Wolfram Weimer bei den Bayreuther Festspielen: Wie will er die kulturelle Teilhabe von jungen Menschen fördern?© picture alliance / dpa / Karl-Josef Hildenbrand
Überdies hatten Jugendliche mit migrantischem Hintergrund den Kulturpass anteilig deutlich weniger genutzt als andere. Der Pass konnte außerdem nur für analoge Angebote verwendet werden, digitale Güter waren ausgeschlossen.
Eine BKM-Sprecherin teilte zudem mit, die Nutzung des Passes sei hinter den Erwartungen zurückgeblieben und die IT-Kosten seien auf mehr als 30 Millionen Euro gestiegen. Der Kulturpass galt als Prestigeprojekt der früheren Kulturstaatsministerin Claudia Roth (Grüne). Allerdings hatte bereits die Ampelregierung die Mittel für den Pass eingekürzt und am Ende sogar gar kein Geld mehr dafür vorgesehen.
Gibt es unterschiedliche Ansichten über die Rechtslage?
Ja, Weimer wird für seine Haltung scharf kritisiert. Der Geschäftsführer des Deutschen Kulturrats, Olaf Zimmermann, sagt, die Einführung des Passes sei „selbstverständlich nicht verfassungswidrig“ gewesen. Der Bund dürfe alles im Kulturbereich machen, was eine bundesweite Ausstrahlung habe – und Modellprojekte sowieso.

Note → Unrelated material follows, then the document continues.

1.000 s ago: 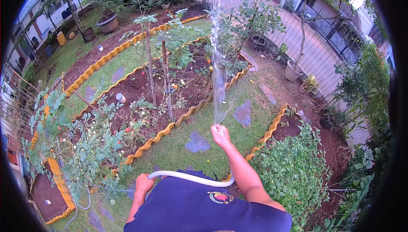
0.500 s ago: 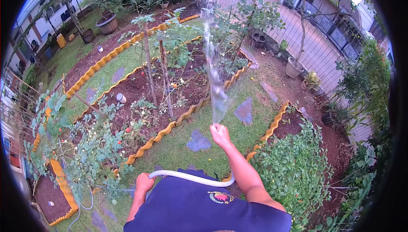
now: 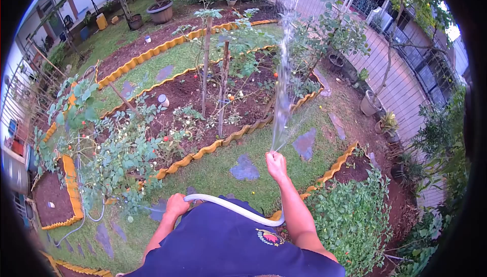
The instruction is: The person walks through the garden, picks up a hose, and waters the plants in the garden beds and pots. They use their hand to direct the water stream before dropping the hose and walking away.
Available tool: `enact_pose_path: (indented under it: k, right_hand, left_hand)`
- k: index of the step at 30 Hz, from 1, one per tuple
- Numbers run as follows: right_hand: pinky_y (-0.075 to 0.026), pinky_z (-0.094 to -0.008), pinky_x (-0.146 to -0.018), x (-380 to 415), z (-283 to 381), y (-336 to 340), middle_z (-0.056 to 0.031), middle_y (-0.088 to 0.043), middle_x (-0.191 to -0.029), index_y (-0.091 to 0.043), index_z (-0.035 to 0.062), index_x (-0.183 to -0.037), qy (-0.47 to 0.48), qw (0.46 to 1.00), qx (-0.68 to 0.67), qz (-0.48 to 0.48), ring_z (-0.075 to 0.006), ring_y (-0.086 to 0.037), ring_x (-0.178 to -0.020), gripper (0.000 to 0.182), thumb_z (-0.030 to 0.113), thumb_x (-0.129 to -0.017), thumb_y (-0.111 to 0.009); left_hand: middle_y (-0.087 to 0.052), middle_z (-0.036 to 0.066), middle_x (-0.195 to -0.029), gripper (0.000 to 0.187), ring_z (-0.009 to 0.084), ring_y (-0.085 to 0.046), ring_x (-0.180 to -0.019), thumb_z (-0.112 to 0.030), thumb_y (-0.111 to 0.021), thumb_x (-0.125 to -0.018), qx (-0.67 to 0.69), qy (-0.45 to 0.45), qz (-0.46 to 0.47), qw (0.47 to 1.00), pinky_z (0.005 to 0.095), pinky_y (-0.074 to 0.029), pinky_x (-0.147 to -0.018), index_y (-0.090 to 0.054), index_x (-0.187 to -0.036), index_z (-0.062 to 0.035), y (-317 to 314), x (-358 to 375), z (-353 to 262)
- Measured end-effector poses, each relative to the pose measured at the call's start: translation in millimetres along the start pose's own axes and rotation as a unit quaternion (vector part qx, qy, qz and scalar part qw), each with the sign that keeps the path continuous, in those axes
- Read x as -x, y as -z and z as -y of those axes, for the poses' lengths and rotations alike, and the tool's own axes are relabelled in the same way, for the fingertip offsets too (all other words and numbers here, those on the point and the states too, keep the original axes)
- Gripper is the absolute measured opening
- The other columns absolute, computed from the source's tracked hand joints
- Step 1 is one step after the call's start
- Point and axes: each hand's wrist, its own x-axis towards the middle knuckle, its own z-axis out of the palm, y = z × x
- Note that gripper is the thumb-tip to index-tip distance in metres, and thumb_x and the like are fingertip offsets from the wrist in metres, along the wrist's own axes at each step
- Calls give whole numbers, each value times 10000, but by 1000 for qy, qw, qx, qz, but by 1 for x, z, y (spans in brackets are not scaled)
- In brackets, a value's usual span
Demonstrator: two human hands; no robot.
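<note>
A pale hose (image 3: 233,207) arches across the front of my dark blue shirt (image 3: 223,241). My left hand (image 3: 177,204) is closed around it at the lower left. Held out in front, my right hand (image 3: 276,165) is closed at the hose's outlet, which the fingers mostly hide. From the top of this fist a jet of water (image 3: 282,89) shoots up and away over the grass and the planting bed, with thin side sprays near the fingers. The hose passes out of sight behind my right forearm.
Wavy yellow edging (image 3: 223,144) borders a bed with tomato plants (image 3: 127,147) and wooden stakes (image 3: 223,89). Stone slabs (image 3: 244,167) lie in the grass. A leafy green bush (image 3: 350,211) grows at the right. Potted plants (image 3: 371,103) stand along the wire fence (image 3: 401,69).
The view has turned left, so the garden appears shifted to the right. Both hands keep their hold on the hose, and the water still sprays.
</note>
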Motion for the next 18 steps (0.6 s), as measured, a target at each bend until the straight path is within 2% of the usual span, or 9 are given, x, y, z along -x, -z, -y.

Das wisse eigentlich auch der Bundesrechnungshof, so Zimmermann. Mit dem Hof gebe es seit 30 Jahren immer wieder die gleichen Debatten: „Immer sagt er, dass alles, was auf der Bundesebene im Kulturbereich gemacht wird, eigentlich dem Föderalismus widersprechen würde und deshalb nicht verfassungsgemäß sei.“ Allerdings habe es nie eine Klage gegeben – weil es kein Problem gebe.
"Überzeugende verfassungsrechtliche Gründe für die Abschaffung sind nicht erkennbar", sagt auch die Vorsteherin des Börsenvereins des Deutschen Buchhandels, Karin Schmidt-Friderichs.
Wenn Weimer den Pass politisch nicht wolle, könne er das ja so entscheiden, betont Zimmermann: „Dafür ist er jetzt im Amt.“ Außerdem solle er auch sagen, was er stattdessen machen wolle. Der Kulturstaatsminister hat inzwischen angekündigt: „Wir werden fortan andere Projekte der Kulturförderung für Jugendliche intensivieren.“
Welche Reaktionen gibt es?
Neben dem Kulturrat hatte auch die Stiftung Lesen gegen das Aus für den Kulturpass protestiert. Die Geschäftsführerin der Stiftung, Sabine Uehlein, sprach von einem falschen Signal. Das Gegenteil müsse passieren: "Wir müssen mehr in Kinder, Jugend und Bildung investieren und nicht weniger."
Ebenfalls enttäuscht zeigt sich die Bundesschülerkonferenz. Der Kulturpass habe für Chancengleichheit gesorgt und damit auch demokratische Werte und Teilhabe gestärkt.
Kein Verständnis für das Aus hat auch der Börsenverein des Deutschen Buchhandels. "Der Kulturpass hat sich als erfolgreiches Angebot erwiesen, junge Menschen niedrigschwellig an Kultur heranzuführen und sollte eher auf Jugendliche ab 16 Jahren ausgeweitet als komplett gestrichen werden", sagte Vorsteherin Schmidt-Friderichs. Den Kulturpass abzuschaffen, wäre ein großer Fehler und „ein trauriges Signal für Kultur und Bildung in Deutschland“. Auch die Grünen sehen im Aus für den Kulturpass einen „schweren Fehler“. Die Linke will den Pass ebenfalls erhalten. Die SPD sieht Reformbedarf.

Werbung für den Kulturpass auf der Leipziger Buchmesse 2024.© picture alliance / dpa / Jan Woitas
Wie wurde der Kulturpass bisher genutzt?
Nach Angaben des BKM hatte der Pass Ende 2024 rund 463.300 aktive Nutzer. In den ersten 14 Monaten nach der Einführung, also von Juni 2023 bis Anfang August 2024, nutzten rund 373.000 Jugendliche ihr Kulturpass-Budget. Berechtigt waren laut Statistischem Bundesamt rund 750.000 Jugendliche.
Den höchsten Umsatz in diesem Zeitraum erzielten dabei Buchhandlungen mit knapp 950.000 reservierten Titeln. Mehr als 183.000 der 18-Jährigen nutzten ihren Kulturpass auch für Konzerte und Theateraufführungen, außerdem wurden über 600.000 Kinotickets gekauft. Insgesamt beliefen sich die Ausgaben aus dem Haushalt des Kulturstaatsministers den Angaben zufolge bisher auf über 100 Millionen Euro.